◆ **Directions**:
Set down, please, exactly the lines below that run from the line with "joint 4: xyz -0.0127" to the line with "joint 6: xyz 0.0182", both lines included.
-------- Input for this task --------
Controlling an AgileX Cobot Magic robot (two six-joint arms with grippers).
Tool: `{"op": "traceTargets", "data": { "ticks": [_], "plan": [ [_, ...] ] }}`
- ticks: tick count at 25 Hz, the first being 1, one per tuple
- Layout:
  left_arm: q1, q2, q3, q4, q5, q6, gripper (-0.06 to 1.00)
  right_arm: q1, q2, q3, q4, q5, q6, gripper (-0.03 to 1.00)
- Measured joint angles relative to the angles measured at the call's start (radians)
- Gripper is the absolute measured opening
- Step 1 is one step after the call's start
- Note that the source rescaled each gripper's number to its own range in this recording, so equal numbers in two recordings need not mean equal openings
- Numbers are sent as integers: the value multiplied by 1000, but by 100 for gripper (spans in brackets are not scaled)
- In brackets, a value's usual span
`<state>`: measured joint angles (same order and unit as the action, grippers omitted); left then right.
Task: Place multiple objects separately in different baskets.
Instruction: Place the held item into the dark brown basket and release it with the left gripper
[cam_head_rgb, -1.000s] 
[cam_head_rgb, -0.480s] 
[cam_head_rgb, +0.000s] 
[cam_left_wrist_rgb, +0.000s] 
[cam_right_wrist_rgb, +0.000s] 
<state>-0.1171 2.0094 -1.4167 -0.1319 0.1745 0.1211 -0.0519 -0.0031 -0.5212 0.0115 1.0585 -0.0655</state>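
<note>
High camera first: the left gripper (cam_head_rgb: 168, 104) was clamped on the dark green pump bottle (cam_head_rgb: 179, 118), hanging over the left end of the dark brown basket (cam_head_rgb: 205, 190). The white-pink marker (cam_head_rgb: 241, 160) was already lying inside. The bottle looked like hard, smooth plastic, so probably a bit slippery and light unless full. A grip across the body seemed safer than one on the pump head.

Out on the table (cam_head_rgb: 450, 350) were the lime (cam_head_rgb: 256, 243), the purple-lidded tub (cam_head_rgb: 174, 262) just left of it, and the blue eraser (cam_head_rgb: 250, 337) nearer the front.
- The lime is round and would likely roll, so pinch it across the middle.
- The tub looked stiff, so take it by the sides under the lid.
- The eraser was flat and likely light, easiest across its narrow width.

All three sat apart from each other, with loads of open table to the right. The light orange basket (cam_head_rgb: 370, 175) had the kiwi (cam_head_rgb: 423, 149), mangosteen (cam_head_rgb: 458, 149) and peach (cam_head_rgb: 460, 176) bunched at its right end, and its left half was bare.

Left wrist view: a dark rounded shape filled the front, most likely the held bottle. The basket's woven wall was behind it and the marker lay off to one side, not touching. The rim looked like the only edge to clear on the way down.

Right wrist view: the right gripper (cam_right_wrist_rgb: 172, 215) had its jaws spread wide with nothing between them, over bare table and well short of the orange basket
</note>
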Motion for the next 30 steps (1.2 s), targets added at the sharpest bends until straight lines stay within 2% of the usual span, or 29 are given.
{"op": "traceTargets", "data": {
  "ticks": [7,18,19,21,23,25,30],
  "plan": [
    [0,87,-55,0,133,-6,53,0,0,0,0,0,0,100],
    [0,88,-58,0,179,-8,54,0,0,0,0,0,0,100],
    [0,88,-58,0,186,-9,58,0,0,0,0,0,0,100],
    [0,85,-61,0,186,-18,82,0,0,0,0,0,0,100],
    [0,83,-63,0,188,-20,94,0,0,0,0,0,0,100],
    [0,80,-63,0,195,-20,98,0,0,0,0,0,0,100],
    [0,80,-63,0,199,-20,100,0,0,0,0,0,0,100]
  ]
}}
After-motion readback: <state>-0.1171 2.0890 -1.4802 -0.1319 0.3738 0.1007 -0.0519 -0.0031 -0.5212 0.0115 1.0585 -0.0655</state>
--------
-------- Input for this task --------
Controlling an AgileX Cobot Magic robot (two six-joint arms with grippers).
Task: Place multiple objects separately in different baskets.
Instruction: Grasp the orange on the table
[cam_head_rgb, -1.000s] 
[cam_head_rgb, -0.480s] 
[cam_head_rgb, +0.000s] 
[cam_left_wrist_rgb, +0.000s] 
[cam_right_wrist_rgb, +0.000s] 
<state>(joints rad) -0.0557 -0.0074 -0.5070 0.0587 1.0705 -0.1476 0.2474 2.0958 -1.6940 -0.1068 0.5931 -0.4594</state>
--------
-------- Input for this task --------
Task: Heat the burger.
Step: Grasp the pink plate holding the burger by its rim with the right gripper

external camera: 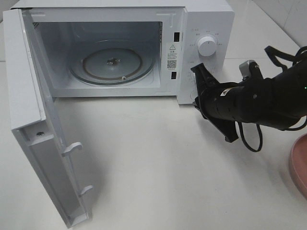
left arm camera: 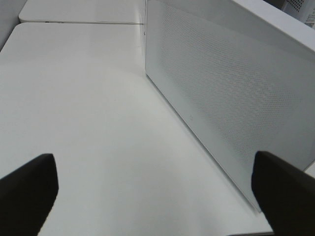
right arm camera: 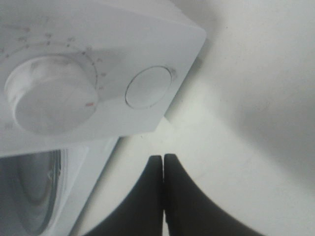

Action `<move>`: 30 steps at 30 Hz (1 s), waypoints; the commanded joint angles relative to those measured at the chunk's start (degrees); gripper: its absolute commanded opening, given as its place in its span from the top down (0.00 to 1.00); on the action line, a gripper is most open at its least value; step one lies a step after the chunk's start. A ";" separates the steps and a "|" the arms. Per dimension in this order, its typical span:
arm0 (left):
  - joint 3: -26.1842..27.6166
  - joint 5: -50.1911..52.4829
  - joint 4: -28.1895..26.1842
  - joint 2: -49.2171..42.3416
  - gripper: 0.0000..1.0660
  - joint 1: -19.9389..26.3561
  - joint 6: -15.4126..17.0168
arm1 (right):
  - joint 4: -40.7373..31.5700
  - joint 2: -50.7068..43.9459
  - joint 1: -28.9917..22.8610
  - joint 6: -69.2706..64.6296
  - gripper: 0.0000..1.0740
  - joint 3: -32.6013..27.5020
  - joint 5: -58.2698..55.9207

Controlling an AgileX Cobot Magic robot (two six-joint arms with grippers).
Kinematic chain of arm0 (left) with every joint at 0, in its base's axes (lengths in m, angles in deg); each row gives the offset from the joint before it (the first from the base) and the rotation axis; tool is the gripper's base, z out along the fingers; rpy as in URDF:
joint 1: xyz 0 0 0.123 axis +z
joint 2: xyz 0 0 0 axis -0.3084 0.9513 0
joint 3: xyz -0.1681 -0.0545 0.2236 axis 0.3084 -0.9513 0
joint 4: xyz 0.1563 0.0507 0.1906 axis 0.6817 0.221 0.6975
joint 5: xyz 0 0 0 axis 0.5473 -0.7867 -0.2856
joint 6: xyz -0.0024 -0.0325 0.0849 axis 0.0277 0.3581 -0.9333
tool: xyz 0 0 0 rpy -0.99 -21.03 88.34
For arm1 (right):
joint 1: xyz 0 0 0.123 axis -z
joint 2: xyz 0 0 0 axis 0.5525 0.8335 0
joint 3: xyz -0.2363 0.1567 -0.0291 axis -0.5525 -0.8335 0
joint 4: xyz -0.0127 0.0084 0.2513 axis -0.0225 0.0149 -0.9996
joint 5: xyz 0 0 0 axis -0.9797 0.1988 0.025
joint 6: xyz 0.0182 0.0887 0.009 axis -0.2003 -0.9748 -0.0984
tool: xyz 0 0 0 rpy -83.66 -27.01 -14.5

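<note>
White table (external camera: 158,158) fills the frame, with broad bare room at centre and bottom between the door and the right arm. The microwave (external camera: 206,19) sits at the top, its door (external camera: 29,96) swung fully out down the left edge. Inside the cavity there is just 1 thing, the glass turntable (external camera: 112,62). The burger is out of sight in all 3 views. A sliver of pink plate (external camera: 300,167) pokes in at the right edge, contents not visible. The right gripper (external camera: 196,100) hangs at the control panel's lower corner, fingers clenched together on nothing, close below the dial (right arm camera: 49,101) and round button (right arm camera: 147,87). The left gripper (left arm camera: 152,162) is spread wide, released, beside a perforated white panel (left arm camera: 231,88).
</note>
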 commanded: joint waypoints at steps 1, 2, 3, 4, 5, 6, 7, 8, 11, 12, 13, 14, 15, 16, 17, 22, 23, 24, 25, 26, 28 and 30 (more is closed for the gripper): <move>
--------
◆ **Exercise output**:
joint 4: xyz -0.0127 0.0084 0.2513 axis -0.0225 0.0149 -0.9996
joint 5: xyz 0 0 0 axis -0.9797 0.1988 0.025
joint 6: xyz 0.0182 0.0887 0.009 axis -0.2003 -0.9748 -0.0984

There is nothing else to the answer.